Graphite 2024 - in progress
This series of new works is called Graphite after the experimental technique with which they are made. The project is an investigation of the places and people encountered while collecting sounds and images, environmental sensations, with the aim of creating woodcut installations and immersive settings. The project stems from the iconographic exploration that I started in 2020 with the project Petrolio, and which is still ongoing.
Graphite
Incipit
This series of new works is called Graphite after the experimental technique with which they are made. The project stems from an iconographic exploration that I started in 2020 with the Petrolio project, and which is still ongoing.
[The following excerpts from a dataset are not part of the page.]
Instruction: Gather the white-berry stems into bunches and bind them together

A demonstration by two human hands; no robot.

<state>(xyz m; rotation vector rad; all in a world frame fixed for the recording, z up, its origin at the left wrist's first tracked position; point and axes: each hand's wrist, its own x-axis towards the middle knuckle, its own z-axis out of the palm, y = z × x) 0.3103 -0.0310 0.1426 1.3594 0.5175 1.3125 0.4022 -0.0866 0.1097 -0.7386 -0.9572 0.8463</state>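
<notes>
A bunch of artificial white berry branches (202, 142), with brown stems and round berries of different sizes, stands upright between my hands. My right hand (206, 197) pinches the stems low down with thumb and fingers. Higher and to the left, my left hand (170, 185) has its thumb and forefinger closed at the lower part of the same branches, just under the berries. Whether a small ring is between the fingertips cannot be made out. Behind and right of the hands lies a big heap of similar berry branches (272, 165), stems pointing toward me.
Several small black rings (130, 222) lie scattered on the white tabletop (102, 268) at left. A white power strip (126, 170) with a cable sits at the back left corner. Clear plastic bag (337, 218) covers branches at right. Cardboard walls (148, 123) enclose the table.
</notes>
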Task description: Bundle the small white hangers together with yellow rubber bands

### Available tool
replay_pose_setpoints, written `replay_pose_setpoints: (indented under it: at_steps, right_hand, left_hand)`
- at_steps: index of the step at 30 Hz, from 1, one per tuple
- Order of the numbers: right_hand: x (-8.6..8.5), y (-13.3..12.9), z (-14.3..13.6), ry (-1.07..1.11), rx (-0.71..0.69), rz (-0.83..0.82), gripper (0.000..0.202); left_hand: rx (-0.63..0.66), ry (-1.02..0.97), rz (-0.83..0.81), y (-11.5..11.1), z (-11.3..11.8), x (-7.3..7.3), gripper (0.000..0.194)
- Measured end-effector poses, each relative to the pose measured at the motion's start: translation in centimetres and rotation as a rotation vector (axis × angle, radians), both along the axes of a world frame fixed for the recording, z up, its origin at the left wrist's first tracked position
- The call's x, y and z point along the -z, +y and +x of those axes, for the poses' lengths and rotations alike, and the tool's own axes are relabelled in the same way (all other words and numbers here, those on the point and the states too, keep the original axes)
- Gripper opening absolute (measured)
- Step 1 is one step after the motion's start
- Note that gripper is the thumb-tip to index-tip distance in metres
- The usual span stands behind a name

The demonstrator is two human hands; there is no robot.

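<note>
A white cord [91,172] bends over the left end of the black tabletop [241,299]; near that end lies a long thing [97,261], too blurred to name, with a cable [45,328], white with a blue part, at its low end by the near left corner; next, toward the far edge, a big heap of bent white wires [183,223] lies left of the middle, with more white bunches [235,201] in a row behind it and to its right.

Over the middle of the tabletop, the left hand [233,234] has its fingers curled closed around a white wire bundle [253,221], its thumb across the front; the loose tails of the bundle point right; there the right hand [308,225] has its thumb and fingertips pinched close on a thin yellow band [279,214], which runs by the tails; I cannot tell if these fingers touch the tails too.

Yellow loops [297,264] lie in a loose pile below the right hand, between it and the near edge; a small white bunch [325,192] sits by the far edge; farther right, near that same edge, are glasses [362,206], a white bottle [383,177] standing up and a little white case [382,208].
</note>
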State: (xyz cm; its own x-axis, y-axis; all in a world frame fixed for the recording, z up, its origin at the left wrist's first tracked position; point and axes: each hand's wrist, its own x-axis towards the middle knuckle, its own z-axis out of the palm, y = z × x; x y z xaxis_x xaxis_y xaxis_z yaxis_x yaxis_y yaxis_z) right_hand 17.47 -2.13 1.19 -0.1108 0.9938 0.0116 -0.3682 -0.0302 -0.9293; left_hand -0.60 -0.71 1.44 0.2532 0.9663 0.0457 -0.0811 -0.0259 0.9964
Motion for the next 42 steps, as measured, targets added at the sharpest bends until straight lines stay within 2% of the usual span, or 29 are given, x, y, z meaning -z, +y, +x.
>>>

The motivation that drove me to start this journey was an environmental investigation that had as its main starting point and reflection the largest oil field in Europe, which is in Basilicata and is causing environmental and social disasters that are not easily measured and rarely explained, just a few years after its opening. I approached the work broadly, as an iconographic investigation in places. I started from the heavily populated urban areas of London and Rome, their city centres and their suburbs, to continue in the industrial and commercial areas and reach the rural areas, pushing on to the splendid landscapes of the Lucanian mountains, now devastated by oil extraction.
Iconographic collection
The tool of investigation is xiloreportage, a neologism I coined a few years ago that merges the terms woodcut and photoreportage. It is a working method necessary to carry out iconographic and social investigations by documenting, photographing, drawing and carving woodcuts directly in the places investigated. The rigorous methodology underlying the practice of environmental investigation is closely linked to the equally severe logic of the research, observation, collection and analysis journey. Following this principle, I have created so far, about sixty woodcuts in a small format, a travel format, which are the starting point for a new path of investigation that intends to translate these iconographies into environmental constructions.
Sound harvesting
The second step of my investigation led me to cross those same places and new spaces by collecting the information of their soundscapes. I go and record in the field the noises, the voices, the passers-by. It is an analogue process of immersion, of listening and dialogue with the places and the people who live there. This has also led me to make a radical choice on how to move around, which, in these sessions, can literally only rely on my legs. I call it sound harvesting, to emphasise an approach that is like the harvesting of grain. The idea is to access the sound experience with the same respect, attention and dialogue that is required in front of an artistic experience.
Environmental works
One of the main thoughts behind printmaking I believe is the possibility of working on perceptive, emotional and narrative levels that are given simultaneously. The same as listening to a soundscape that can have a unique and linear narrative presence. At the same time, it may require attention to be directed to dwell on the presences of the very foreground to the distant whispers.For this project, I have started to conceive large-scale works, which will come in environmental dimensions, starting from the same concept of overlapping iconographic layers. The sounds and iconographies collected suggest the directions to take for the visual constructions I am going to make. I carve woodcuts on rough ply boards, which do not hide a robust narrative in the grain of the wood. The woods are inked as monotypes with graphite and lacquer, and are printed on semi-transparent Japanese paper (Washi Gampi 12 g) which, superimposed and glued, reconstruct visual and sound experiences, with the aim of suggesting tactile depths.